Problem - Across the entries below, count the lines that contain the word "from" and reply with that number only.

BEGIN Input records

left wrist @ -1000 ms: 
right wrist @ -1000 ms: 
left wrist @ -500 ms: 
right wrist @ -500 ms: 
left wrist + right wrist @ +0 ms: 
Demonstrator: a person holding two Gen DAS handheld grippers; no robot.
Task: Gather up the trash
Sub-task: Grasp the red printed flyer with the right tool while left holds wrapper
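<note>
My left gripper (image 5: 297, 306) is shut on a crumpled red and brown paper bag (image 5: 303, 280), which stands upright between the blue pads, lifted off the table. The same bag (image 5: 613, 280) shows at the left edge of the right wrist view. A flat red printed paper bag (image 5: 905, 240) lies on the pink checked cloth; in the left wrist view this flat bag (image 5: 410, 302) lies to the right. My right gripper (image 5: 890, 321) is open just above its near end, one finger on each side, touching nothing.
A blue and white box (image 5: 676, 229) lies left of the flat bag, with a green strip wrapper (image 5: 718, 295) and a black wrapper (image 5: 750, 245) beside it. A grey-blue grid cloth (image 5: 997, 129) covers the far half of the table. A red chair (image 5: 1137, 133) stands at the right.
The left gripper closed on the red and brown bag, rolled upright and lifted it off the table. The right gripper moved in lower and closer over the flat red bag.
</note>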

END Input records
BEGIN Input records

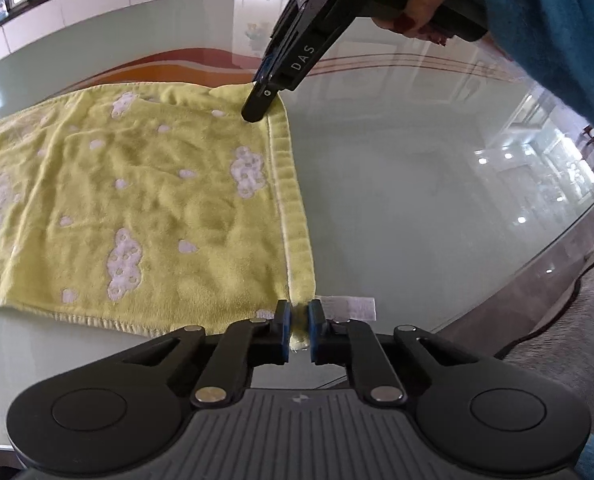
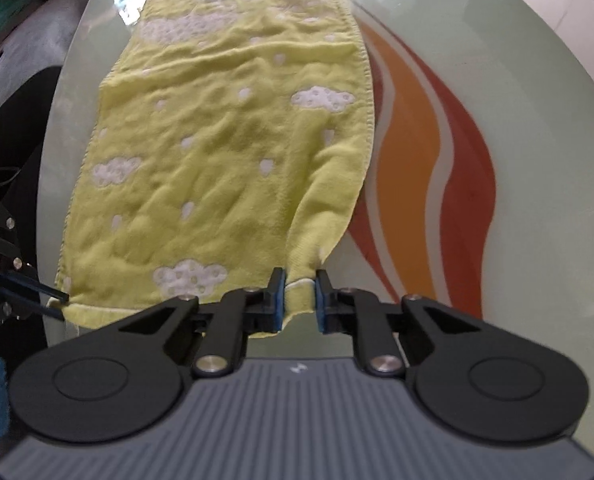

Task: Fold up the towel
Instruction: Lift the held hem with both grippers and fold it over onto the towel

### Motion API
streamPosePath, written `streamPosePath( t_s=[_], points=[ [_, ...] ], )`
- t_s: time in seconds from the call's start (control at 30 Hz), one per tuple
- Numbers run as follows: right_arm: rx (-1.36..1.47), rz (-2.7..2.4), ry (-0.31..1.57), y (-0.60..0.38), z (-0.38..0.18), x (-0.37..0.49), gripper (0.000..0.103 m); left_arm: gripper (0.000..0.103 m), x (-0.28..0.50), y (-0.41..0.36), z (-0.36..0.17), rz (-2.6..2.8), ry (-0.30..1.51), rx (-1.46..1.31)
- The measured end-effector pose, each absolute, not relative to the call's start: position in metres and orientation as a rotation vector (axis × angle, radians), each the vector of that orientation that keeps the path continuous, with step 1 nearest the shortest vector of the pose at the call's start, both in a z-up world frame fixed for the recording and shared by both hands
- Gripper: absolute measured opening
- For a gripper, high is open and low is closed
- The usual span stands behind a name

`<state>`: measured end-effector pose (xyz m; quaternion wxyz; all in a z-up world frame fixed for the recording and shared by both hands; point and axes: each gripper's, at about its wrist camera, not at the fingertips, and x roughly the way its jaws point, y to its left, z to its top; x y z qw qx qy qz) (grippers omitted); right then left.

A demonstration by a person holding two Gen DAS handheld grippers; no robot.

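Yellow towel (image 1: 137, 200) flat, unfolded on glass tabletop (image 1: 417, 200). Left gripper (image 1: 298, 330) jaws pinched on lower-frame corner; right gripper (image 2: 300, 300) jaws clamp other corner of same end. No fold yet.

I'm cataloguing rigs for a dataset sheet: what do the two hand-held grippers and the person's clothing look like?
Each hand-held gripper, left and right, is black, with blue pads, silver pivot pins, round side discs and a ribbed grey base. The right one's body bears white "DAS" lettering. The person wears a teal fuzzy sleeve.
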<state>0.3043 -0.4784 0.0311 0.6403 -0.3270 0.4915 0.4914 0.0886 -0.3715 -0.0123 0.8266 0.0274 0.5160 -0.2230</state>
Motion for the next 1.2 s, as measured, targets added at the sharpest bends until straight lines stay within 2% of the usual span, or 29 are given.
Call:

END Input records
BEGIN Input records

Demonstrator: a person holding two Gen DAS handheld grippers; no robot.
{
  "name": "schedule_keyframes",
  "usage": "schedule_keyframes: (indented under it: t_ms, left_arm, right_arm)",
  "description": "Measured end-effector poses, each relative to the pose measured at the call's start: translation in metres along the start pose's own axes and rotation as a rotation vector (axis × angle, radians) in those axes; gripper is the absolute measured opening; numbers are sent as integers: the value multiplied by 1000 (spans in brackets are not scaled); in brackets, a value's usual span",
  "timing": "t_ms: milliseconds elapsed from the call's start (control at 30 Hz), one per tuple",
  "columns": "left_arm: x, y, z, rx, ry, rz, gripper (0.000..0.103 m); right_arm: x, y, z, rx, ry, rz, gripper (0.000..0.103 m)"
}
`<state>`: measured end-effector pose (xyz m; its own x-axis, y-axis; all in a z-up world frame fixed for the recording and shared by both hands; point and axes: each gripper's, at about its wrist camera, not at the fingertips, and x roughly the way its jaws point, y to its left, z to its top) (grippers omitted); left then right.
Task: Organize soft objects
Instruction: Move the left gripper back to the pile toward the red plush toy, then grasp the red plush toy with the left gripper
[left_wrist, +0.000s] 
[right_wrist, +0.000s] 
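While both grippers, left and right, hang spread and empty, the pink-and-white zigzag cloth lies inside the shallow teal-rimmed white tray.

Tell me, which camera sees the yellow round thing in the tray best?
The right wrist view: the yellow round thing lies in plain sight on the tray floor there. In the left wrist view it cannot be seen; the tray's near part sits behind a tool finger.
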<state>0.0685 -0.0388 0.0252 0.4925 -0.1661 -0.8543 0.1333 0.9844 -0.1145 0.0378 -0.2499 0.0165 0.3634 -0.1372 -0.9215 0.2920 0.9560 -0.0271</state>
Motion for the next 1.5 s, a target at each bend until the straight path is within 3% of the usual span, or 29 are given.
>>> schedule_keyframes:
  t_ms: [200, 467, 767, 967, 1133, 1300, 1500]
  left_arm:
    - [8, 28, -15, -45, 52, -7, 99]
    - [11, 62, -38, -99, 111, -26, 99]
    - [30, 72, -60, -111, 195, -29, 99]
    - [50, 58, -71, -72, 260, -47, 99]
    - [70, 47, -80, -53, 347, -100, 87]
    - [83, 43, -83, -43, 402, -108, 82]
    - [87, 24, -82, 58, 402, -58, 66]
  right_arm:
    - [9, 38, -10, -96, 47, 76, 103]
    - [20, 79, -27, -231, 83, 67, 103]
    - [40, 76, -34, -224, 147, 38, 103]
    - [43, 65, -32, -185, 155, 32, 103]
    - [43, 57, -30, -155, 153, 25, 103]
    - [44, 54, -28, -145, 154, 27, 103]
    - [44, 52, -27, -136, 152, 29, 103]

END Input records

Answer space - 2